Window

Rapunzel was the most beautiful child under the sun. When she was twelve years old the Witch shut her up in a tower, in the middle of a great wood and the tower had neither stairs nor doors, only high at the very top a small window.

We’ve all felt trapped haven’t we? Contained by our circumstances, captured by the enemy, locked up in a high tower on the outskirts of town. We play by the rules. We smile, we say we are fine but inside there is frustration and fear. We were beautiful once before life unwittingly captured us.

For us it was cancer that sent us away. It locked us up. It chained Sam to imeds and the slavery, which is chemotherapy. It insisted on a multitude of drugs she did not want to take and I did not want to dispense. As Rapunzel’s hair grew in her isolation so Sam’s fell out and with it fell her sense of self, her confidence and her ability to laugh. Where her eyes used to sparkle in cheeky rebellion now they look back at me begging for hugs.

Sometimes all we can do is look out the window from her bed and take delight in the morning. The sun is shining, the butterflies hover over the hedge and the Adirondack chair looks a cozy place to sit. Yet the tears fall from her eyes that are tired of being tired and the salty liquid leaves a trail down her overly sensitive skin.

My heart is heavy within me. I pray for a way out, for this to be over, for life and vitality to come back to my daughter’s face. I long to hear her laughter, the jingling of her keys, the tread of high heels on the floorboards but there is only sadness as she leaves the house holding her plastic disability parking pouch to suction to her window and her feet scuffle along the floor in ‘comfy’ shoes.

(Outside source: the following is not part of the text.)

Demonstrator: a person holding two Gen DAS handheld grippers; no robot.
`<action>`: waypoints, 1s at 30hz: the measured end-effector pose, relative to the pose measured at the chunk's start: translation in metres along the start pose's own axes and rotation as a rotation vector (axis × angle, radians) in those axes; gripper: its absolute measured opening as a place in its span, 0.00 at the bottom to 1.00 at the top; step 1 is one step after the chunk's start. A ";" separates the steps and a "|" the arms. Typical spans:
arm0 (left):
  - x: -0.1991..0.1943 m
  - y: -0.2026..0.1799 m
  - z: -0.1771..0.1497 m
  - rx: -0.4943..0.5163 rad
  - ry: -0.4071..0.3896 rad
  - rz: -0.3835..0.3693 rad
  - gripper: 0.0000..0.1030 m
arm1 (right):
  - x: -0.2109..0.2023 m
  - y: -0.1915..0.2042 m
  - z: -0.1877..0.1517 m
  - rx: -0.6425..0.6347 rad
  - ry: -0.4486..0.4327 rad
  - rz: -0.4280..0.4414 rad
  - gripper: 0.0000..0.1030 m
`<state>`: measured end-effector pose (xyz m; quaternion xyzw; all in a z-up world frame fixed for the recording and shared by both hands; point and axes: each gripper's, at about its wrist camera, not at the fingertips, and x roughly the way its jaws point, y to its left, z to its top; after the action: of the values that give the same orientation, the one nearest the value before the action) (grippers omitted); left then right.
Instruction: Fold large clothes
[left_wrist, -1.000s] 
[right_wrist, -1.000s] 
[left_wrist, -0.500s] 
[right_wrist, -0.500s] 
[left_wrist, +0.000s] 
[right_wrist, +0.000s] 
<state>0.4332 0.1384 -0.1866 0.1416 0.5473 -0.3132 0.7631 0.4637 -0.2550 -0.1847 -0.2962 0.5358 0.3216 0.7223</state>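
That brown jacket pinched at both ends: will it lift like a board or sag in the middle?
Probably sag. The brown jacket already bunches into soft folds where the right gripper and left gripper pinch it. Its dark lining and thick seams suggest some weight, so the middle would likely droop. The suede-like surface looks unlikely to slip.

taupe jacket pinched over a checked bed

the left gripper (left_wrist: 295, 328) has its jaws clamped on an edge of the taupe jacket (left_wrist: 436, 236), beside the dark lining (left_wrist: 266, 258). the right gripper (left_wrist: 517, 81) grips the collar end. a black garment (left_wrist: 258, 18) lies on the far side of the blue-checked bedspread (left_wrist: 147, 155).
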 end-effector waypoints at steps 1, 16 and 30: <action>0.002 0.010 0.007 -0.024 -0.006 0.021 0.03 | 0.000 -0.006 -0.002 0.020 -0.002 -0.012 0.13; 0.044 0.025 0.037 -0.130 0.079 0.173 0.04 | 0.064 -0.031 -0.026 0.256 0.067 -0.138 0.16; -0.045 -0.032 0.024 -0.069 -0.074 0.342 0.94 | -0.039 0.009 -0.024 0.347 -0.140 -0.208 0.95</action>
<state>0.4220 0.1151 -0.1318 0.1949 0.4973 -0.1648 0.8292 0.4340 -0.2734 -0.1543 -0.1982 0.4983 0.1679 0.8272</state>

She is brave but intimidated all at once and it seems that as her body recovers her mind battles doubt like never before. Everything requires effort and determination but she takes the time. She washes and styles her short hair, she puts on make up, she chooses her clothes. “I don’t know who I am anymore.” She says as she shrugs lifting the strap of her handbag over her shoulder and heading out the door. The whole house shakes as it bangs behind her and I am shaken too. The echoes reverberate through my body and for once in my life I have no more words.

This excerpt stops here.